## Exercise requirements:
Could you set down exactly the lines of the data below, starting at the one that holds "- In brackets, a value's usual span" and ending at the one that holds "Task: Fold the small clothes", both included, and only those?

[Items from a dataset]
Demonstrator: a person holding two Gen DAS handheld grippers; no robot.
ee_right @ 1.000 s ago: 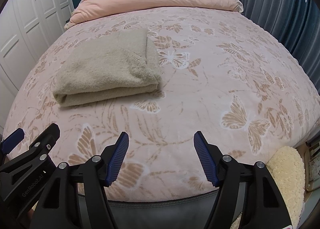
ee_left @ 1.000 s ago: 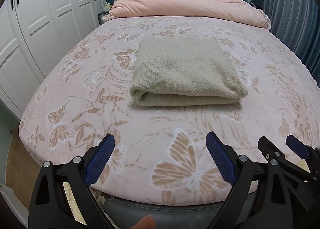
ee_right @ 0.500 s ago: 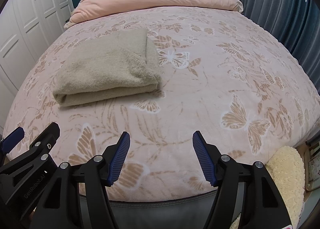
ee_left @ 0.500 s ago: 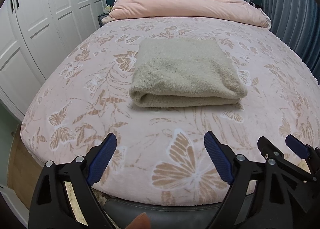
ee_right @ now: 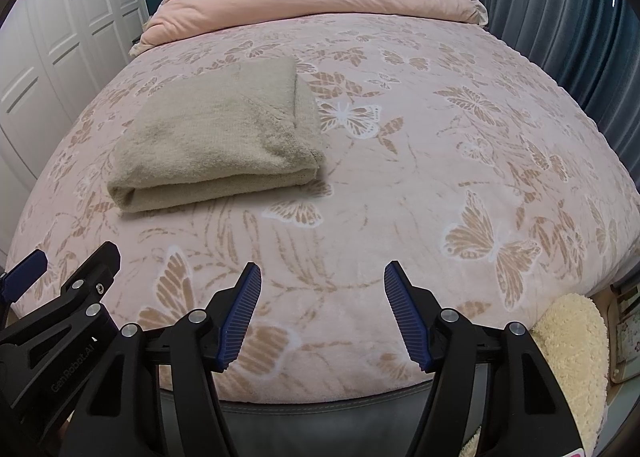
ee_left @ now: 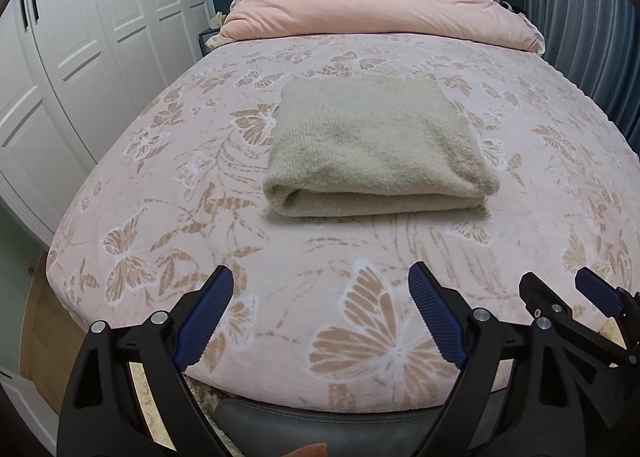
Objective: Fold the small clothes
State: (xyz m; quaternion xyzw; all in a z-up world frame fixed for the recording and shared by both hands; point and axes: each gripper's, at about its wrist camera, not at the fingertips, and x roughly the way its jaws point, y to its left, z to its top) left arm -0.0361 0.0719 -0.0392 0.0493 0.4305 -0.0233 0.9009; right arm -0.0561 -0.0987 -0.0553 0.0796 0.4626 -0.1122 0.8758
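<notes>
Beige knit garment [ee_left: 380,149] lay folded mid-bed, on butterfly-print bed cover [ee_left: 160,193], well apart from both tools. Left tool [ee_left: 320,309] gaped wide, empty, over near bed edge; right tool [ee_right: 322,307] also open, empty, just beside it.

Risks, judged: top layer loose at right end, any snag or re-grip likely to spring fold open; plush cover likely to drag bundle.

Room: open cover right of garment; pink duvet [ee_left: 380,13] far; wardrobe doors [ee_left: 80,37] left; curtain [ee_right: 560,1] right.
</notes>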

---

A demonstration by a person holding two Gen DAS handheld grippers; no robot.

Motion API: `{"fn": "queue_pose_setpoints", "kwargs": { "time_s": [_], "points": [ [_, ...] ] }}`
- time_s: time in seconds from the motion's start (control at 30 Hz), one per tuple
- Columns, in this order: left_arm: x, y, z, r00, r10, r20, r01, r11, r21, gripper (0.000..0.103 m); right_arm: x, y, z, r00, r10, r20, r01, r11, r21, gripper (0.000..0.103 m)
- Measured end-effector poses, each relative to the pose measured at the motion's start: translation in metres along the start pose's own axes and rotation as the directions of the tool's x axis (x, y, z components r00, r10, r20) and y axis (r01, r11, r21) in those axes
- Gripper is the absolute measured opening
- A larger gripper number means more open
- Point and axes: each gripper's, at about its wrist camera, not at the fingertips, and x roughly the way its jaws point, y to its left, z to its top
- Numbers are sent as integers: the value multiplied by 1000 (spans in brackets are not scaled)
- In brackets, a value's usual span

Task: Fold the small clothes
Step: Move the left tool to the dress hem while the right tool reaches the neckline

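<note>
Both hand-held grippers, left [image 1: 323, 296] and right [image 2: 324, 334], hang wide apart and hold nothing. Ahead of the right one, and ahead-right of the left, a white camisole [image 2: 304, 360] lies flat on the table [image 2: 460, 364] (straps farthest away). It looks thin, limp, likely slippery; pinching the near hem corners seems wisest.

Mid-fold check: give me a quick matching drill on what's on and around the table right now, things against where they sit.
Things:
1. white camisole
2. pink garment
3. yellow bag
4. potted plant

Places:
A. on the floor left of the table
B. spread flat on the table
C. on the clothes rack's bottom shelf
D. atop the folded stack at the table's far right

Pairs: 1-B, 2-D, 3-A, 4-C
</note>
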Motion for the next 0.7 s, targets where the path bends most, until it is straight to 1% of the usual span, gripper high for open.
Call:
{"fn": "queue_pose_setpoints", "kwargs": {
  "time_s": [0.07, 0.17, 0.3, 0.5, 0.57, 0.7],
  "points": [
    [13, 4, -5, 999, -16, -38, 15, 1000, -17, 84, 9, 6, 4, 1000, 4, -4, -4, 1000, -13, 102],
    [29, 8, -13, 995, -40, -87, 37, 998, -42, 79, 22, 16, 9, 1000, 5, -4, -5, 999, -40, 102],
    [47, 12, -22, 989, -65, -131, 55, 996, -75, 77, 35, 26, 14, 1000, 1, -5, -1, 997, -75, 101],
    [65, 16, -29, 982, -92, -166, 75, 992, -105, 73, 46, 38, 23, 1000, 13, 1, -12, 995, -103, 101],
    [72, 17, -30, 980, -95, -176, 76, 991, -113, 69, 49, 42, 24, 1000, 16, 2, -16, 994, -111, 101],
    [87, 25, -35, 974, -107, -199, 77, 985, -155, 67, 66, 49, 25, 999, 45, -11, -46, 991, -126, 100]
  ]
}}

## Result of the task:
- In brackets, a value's usual span

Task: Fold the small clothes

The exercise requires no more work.